• _Brief_
For the records that follow, give the number of lines containing the word "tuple", with no added text.

*** Block opens ***

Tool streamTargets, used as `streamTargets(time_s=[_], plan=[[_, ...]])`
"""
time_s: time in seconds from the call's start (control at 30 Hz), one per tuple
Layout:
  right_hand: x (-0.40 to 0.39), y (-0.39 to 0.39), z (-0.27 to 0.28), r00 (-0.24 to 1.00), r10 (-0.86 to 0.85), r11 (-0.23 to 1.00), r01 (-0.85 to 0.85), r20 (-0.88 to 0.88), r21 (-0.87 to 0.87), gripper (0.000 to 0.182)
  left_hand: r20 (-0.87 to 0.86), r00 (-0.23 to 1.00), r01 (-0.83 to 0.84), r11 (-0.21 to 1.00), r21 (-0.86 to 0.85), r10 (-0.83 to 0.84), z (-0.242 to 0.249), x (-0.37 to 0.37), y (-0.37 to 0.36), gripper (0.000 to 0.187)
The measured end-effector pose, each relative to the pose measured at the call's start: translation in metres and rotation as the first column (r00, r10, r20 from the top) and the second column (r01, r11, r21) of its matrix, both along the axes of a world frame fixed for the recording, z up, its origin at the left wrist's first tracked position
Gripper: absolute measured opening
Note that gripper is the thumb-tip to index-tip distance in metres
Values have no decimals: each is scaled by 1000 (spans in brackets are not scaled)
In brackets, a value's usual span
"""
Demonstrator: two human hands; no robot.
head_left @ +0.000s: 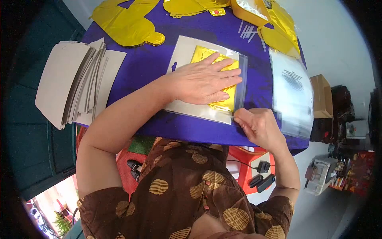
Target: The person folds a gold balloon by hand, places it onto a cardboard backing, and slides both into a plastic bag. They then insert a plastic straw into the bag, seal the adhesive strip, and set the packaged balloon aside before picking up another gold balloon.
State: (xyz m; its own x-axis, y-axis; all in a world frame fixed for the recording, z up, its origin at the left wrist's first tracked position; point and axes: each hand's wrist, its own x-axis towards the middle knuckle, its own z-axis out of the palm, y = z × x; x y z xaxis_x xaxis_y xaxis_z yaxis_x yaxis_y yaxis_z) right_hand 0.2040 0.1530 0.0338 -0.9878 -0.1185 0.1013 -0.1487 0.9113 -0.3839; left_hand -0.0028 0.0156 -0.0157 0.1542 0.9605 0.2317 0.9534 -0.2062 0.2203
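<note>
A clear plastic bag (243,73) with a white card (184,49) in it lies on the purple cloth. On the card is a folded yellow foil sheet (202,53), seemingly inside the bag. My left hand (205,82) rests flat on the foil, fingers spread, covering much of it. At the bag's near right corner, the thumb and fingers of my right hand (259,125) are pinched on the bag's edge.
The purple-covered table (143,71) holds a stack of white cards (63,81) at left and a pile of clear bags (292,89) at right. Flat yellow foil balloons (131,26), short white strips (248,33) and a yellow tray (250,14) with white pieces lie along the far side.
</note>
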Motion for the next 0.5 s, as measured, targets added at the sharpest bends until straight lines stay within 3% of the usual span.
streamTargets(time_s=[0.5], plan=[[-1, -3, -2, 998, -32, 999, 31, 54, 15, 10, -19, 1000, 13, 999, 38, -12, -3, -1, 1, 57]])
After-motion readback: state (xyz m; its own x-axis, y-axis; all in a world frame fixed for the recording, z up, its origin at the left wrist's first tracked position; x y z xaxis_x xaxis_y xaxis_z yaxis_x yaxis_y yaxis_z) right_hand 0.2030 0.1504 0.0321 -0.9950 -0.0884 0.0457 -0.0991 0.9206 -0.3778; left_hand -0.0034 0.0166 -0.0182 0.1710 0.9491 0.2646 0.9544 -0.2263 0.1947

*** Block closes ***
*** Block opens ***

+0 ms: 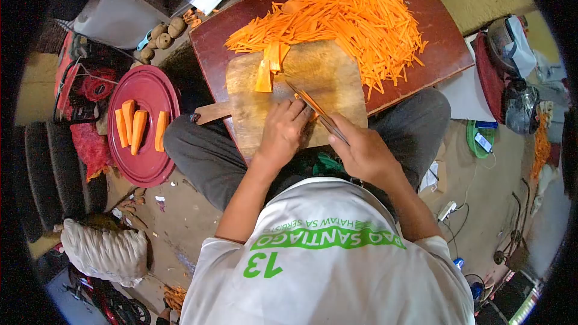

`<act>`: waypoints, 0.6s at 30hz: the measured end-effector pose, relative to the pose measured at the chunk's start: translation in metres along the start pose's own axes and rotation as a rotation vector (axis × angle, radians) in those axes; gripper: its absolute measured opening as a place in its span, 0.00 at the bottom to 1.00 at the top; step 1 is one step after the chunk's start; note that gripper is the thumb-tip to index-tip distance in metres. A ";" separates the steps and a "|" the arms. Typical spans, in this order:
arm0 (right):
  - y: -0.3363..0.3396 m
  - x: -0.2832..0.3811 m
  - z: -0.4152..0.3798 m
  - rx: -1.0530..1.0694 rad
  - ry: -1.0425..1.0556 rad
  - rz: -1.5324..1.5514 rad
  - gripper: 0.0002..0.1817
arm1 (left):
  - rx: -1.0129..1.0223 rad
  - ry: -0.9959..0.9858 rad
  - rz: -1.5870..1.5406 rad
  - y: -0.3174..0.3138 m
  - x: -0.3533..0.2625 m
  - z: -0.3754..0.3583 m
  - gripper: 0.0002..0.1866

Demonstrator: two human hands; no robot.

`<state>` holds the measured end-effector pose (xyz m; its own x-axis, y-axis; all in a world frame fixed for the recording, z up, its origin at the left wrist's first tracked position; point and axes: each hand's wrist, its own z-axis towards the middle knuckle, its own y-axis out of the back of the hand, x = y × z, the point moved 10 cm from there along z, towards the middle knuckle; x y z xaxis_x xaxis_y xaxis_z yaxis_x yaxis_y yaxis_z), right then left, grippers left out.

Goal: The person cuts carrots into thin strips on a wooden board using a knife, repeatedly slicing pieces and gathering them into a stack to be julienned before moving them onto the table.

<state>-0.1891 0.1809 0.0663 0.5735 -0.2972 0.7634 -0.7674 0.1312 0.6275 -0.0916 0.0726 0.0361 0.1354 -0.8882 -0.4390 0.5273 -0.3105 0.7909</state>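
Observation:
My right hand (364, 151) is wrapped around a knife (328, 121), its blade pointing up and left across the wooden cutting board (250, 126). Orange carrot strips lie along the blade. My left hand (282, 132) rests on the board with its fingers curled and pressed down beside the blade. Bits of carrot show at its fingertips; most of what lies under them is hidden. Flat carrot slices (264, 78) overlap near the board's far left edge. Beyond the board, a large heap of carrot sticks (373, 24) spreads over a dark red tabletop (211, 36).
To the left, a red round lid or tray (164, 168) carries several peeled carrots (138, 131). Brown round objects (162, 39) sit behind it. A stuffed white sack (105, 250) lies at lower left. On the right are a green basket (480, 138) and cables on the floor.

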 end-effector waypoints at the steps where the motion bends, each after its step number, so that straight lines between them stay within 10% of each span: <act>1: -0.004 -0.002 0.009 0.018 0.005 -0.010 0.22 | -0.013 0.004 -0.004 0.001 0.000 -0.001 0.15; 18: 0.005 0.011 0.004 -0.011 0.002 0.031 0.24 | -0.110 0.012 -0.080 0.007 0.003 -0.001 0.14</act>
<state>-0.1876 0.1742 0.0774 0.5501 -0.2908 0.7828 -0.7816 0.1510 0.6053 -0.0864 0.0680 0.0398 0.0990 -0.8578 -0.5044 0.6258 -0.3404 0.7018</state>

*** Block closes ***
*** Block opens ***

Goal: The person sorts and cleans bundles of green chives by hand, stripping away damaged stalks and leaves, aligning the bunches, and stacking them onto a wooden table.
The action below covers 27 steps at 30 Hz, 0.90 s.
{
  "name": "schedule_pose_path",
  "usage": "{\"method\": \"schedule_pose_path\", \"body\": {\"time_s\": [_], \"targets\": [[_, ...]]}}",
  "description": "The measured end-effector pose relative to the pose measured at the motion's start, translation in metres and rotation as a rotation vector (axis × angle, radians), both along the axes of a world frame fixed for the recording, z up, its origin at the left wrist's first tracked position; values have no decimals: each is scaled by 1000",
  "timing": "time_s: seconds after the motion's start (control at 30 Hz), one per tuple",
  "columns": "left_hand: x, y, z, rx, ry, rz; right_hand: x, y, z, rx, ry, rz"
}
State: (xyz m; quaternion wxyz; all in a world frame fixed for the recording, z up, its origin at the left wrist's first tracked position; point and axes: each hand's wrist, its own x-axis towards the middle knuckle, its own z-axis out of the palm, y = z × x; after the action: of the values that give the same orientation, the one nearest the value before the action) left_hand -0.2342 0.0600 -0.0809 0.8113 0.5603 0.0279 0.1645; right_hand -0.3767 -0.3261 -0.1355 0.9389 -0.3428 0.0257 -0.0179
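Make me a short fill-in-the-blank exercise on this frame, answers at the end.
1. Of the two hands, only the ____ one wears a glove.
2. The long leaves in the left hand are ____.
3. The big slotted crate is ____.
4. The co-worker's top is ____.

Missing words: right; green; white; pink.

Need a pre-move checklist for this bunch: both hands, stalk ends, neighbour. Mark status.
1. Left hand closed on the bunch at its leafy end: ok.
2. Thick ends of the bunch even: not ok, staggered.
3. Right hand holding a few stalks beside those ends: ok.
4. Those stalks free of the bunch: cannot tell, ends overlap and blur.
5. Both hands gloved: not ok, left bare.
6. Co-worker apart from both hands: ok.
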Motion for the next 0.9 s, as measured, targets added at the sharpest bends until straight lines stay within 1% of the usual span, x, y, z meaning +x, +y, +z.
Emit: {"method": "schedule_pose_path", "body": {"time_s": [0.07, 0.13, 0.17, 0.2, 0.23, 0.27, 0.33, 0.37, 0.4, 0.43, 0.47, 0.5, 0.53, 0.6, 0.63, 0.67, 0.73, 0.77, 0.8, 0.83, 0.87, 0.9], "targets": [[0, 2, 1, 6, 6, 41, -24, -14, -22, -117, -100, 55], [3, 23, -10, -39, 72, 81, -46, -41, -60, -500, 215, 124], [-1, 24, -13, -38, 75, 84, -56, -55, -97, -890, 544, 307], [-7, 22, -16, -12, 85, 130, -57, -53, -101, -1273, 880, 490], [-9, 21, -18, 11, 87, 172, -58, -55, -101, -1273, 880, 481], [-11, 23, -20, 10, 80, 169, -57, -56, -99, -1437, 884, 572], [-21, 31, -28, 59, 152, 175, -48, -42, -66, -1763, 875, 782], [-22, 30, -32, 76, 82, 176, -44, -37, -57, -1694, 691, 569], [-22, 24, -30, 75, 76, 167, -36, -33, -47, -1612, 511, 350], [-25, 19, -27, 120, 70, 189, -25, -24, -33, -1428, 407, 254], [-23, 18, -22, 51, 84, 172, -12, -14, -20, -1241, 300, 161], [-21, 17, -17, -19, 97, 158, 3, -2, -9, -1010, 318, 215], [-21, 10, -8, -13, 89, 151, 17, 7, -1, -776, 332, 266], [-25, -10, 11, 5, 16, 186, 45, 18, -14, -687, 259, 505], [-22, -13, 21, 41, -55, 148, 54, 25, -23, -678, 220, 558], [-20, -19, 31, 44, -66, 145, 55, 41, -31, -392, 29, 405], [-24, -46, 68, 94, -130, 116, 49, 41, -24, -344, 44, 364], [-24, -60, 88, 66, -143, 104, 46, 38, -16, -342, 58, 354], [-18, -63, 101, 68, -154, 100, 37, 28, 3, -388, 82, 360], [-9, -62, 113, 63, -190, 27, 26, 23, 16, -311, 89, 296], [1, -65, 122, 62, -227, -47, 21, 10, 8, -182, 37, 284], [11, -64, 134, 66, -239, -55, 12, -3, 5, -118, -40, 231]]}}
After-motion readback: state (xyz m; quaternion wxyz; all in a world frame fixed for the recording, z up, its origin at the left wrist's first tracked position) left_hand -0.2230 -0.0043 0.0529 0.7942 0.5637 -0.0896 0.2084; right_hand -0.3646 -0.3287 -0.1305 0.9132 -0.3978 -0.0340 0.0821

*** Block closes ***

• _Answer box_
2